Suppression capacity of GR-deficient Treg cells is defective in vivo but not in vitro. (A) in vitro T cell suppression assay: WT CD4⁺Foxp3⁻CD25⁻CD45RB^high Tcon cells were cultured either alone or co-cultured at different ratios with CD4⁺Foxp3⁺CD25⁺CD45RB^low Treg cells derived from Foxp3-Cre or Foxp3-Cre GRfl/fl mice. Data are shown as mean ± SEM (n = 5). (B) T cell transfer model of colitis in RAG1^−/− mice. WT CD4⁺Foxp3⁻CD25⁻CD45RB^high Tcon cells were either transferred alone (WT-Tcon only) or co-transferred with CD4⁺Foxp3⁺CD25⁺CD45RB^low Treg cells from Foxp3-Cre or Foxp3-Cre GRfl/fl mice.
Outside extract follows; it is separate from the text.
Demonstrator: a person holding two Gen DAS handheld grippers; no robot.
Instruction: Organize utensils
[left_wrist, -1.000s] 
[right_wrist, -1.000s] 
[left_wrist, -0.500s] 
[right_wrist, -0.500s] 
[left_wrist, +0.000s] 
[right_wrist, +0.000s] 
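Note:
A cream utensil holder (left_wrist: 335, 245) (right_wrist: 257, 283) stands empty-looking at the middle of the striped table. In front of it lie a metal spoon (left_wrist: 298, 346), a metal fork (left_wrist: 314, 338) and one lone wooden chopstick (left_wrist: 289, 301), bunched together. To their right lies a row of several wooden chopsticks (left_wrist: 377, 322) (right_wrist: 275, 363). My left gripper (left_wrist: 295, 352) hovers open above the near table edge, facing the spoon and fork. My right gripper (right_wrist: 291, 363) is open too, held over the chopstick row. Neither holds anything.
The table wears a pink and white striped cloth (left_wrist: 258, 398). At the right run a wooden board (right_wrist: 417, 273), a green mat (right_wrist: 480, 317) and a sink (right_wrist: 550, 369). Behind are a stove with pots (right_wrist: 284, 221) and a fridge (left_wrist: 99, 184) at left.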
Body weight was assessed over time and animals were sacrificed either when weight loss exceeded 15% or 4 weeks after cell transfer (day 29) (C) Splenic CD4⁺CD25⁻ Tcon and CD4⁺Foxp3⁺ Treg cells were enumerated (right panel) and the ratio between these subsets calculated (left panel). In vitro cytokine production of IFN-gamma (D) and IL-17 (E) by either splenic CD4⁺CD25⁻ Tcon or CD4⁺Foxp3⁺ Treg cells obtained from RAG1^−/− mice treated and sacrificed as described in (B). Representative gating strategy for IFN-gamma [(D), upper panels] and IL-17 [(E), upper panels] shows unstained samples (upper left panels) and cytokine-stained samples (upper right panels), derived from a mouse receiving WT-Tcon + GR-deficient Treg cells. (F) Treg cell signature marker expression by splenic Treg cells taken from mice described in (B). Data are shown as mean ± SEM (n ≥ 7).